[Activity] Your task is to copy the listing exactly. Drop any pictures from the copy.

[Given data]
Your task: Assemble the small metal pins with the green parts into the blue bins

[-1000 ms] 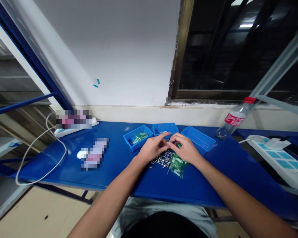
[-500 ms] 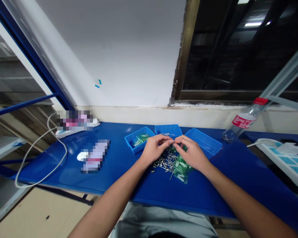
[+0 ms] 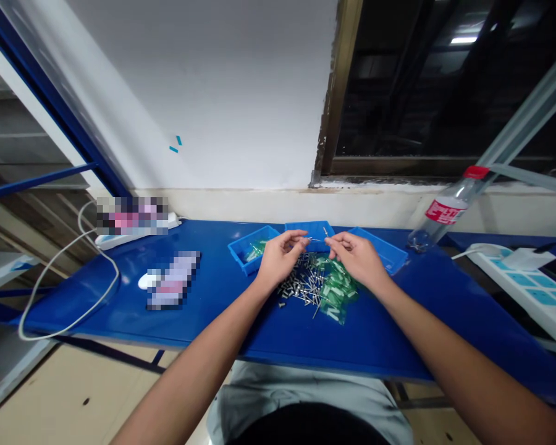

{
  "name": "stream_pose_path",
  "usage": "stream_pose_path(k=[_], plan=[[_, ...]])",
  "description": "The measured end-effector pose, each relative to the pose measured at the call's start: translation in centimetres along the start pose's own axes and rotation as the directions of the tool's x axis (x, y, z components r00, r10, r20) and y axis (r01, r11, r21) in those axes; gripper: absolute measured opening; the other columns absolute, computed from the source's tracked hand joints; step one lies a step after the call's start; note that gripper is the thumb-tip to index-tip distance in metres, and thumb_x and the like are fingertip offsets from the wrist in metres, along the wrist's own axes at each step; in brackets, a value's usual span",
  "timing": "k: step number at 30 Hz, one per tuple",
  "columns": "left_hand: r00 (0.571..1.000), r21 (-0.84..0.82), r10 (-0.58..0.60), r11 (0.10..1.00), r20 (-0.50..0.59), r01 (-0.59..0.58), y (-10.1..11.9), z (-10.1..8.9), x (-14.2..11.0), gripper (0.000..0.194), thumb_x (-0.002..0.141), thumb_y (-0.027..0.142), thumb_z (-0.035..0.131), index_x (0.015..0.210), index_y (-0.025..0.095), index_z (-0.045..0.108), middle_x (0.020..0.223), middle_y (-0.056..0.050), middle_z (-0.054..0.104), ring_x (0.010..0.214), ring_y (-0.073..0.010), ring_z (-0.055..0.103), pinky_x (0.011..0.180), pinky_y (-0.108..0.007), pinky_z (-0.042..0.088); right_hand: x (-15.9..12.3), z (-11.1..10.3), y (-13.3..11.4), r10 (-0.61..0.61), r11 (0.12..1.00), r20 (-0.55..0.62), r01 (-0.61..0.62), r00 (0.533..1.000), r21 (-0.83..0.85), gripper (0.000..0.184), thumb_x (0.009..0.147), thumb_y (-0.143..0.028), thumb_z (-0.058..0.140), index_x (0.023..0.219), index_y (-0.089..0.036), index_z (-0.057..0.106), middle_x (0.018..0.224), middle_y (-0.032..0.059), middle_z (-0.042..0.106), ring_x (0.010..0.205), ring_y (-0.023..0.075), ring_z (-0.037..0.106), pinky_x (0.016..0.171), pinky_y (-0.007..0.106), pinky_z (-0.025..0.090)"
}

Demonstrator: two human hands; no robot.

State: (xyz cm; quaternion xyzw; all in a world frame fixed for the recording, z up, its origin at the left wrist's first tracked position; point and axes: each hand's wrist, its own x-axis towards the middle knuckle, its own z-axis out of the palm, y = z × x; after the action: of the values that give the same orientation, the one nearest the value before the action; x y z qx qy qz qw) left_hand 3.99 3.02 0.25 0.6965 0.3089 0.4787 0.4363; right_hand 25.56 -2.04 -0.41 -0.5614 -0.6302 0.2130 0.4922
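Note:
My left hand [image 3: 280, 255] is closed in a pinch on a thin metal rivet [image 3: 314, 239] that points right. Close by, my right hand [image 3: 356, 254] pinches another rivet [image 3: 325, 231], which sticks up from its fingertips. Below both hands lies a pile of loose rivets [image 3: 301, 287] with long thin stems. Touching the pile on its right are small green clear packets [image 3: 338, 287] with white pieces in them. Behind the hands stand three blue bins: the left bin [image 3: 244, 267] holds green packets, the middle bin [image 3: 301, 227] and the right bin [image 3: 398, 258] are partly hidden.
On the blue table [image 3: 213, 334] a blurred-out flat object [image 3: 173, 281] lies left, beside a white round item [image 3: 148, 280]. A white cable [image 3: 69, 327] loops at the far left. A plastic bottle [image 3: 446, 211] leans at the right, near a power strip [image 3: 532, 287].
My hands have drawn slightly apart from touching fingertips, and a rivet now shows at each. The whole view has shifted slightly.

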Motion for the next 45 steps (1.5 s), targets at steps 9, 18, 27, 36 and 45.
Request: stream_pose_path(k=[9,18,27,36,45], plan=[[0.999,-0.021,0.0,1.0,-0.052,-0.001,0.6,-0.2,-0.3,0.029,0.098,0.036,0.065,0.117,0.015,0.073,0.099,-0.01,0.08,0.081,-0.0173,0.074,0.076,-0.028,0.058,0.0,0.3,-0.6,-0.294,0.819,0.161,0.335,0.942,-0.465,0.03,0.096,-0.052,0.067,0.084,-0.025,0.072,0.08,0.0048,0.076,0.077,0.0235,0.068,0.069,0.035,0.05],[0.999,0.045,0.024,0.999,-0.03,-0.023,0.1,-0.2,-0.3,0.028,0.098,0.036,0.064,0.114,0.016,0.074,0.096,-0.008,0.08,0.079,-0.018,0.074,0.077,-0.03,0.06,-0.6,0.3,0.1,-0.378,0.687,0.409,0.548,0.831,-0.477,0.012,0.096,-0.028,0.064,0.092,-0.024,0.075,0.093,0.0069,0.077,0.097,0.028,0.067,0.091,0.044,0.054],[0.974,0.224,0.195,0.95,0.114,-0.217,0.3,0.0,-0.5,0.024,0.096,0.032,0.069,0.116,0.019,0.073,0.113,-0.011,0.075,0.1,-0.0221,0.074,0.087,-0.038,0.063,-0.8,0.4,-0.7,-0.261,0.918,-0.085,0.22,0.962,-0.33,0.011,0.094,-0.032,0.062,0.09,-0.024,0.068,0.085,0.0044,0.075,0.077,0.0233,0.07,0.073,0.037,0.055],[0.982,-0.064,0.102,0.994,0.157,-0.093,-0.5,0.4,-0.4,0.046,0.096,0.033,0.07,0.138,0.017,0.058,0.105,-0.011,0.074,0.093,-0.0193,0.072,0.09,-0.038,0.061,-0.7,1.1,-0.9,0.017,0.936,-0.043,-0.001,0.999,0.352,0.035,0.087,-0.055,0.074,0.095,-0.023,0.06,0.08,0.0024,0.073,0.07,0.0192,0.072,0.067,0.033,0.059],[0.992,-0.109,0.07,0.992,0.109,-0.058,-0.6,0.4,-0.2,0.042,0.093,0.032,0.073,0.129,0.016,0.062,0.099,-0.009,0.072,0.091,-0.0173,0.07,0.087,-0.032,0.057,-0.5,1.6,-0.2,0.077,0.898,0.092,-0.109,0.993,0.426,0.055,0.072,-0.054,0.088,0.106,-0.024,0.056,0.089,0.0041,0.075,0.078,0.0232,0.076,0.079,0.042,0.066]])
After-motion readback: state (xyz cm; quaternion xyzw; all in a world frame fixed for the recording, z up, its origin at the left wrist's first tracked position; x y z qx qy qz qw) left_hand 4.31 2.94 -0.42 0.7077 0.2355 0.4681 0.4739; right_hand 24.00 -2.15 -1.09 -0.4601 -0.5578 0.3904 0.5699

[Solution]
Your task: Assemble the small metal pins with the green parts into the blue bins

[-1000 ms] 
[-500 ms] 
[+0 ms] 

{
  "name": "stream_pose_path",
  "usage": "stream_pose_path(k=[_], plan=[[_, ...]])",
  "description": "The measured end-effector pose, each relative to the pose measured at the call's start: translation in centimetres along the start pose's own axes and rotation as the directions of the tool's x axis (x, y, z components r00, r10, r20) and y axis (r01, r11, r21) in those axes; gripper: absolute measured opening; the other columns absolute, computed from the source's tracked hand joints; step one lies a step after the call's start; note that gripper is the thumb-tip to index-tip distance in metres, and thumb_x and the like are fingertip offsets from the wrist in metres, along the wrist's own axes at each step; in brackets, a value's usual span",
  "timing": "k: step number at 30 Hz, one per tuple",
  "columns": "left_hand: r00 (0.571..1.000), r21 (-0.84..0.82), r10 (-0.58..0.60), r11 (0.10..1.00), r20 (-0.50..0.59), r01 (-0.59..0.58), y (-10.1..11.9), z (-10.1..8.9), x (-14.2..11.0), gripper (0.000..0.194), thumb_x (-0.002..0.141), thumb_y (-0.027..0.142), thumb_z (-0.035..0.131), index_x (0.015..0.210), index_y (-0.025..0.095), index_z (-0.045..0.108), middle_x (0.020..0.223), middle_y (-0.056..0.050), middle_z (-0.054..0.104), ring_x (0.010..0.214), ring_y (-0.073..0.010), ring_z (-0.055..0.103), pinky_x (0.011..0.180), pinky_y (-0.108..0.007), pinky_z (-0.042..0.088); right_hand: x (-15.9..12.3), z (-11.1..10.3), y (-13.3..11.4), r10 (-0.61..0.61), r11 (0.12..1.00), r20 (-0.55..0.62), r01 (-0.61..0.62), r00 (0.533..1.000), r21 (-0.83..0.85), gripper (0.000..0.184), thumb_x (0.009..0.147), thumb_y (-0.143..0.028), thumb_z (-0.058..0.140), index_x (0.023..0.219), index_y (-0.089..0.036), index_z (-0.057..0.106), middle_x (0.018..0.224), middle_y (-0.032..0.059), middle_z (-0.042..0.106), ring_x (0.010..0.205), ring_y (-0.023..0.075), ring_z (-0.037..0.106), pinky_x (0.016..0.171), pinky_y (-0.007..0.106), pinky_z (-0.025..0.090)"
}

Demonstrator: two human hands; no robot.

State: (xyz cm; quaternion xyzw; all in a world frame fixed for the recording, z up, its origin at the left wrist's first tracked position; point and axes: each hand's wrist, its own x-axis towards the middle knuckle, its own z-axis out of the palm, y = z × x; after the action: of the values that give the same orientation, the one nearest the value before the action; x y z qx qy qz qw) left_hand 3.99 3.02 0.25 0.6965 0.3089 0.4787 0.4363; right_hand 25.56 -2.04 -0.41 -0.5614 -0.6302 0.2130 0.4922
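Note:
My left hand [image 3: 280, 255] is closed in a pinch on a thin metal rivet [image 3: 314, 239] that points right. Close by, my right hand [image 3: 356, 254] pinches another rivet [image 3: 325, 231], which sticks up from its fingertips. Below both hands lies a pile of loose rivets [image 3: 301, 287] with long thin stems. Touching the pile on its right are small green clear packets [image 3: 338, 287] with white pieces in them. Behind the hands stand three blue bins: the left bin [image 3: 244, 267] holds green packets, the middle bin [image 3: 301, 227] and the right bin [image 3: 398, 258] are partly hidden.
On the blue table [image 3: 213, 334] a blurred-out flat object [image 3: 173, 281] lies left, beside a white round item [image 3: 148, 280]. A white cable [image 3: 69, 327] loops at the far left. A plastic bottle [image 3: 446, 211] leans at the right, near a power strip [image 3: 532, 287].
My hands have drawn slightly apart from touching fingertips, and a rivet now shows at each. The whole view has shifted slightly.
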
Motion for the next 45 steps (1.5 s), targets at steps 9, 18, 27, 36 and 45.
Request: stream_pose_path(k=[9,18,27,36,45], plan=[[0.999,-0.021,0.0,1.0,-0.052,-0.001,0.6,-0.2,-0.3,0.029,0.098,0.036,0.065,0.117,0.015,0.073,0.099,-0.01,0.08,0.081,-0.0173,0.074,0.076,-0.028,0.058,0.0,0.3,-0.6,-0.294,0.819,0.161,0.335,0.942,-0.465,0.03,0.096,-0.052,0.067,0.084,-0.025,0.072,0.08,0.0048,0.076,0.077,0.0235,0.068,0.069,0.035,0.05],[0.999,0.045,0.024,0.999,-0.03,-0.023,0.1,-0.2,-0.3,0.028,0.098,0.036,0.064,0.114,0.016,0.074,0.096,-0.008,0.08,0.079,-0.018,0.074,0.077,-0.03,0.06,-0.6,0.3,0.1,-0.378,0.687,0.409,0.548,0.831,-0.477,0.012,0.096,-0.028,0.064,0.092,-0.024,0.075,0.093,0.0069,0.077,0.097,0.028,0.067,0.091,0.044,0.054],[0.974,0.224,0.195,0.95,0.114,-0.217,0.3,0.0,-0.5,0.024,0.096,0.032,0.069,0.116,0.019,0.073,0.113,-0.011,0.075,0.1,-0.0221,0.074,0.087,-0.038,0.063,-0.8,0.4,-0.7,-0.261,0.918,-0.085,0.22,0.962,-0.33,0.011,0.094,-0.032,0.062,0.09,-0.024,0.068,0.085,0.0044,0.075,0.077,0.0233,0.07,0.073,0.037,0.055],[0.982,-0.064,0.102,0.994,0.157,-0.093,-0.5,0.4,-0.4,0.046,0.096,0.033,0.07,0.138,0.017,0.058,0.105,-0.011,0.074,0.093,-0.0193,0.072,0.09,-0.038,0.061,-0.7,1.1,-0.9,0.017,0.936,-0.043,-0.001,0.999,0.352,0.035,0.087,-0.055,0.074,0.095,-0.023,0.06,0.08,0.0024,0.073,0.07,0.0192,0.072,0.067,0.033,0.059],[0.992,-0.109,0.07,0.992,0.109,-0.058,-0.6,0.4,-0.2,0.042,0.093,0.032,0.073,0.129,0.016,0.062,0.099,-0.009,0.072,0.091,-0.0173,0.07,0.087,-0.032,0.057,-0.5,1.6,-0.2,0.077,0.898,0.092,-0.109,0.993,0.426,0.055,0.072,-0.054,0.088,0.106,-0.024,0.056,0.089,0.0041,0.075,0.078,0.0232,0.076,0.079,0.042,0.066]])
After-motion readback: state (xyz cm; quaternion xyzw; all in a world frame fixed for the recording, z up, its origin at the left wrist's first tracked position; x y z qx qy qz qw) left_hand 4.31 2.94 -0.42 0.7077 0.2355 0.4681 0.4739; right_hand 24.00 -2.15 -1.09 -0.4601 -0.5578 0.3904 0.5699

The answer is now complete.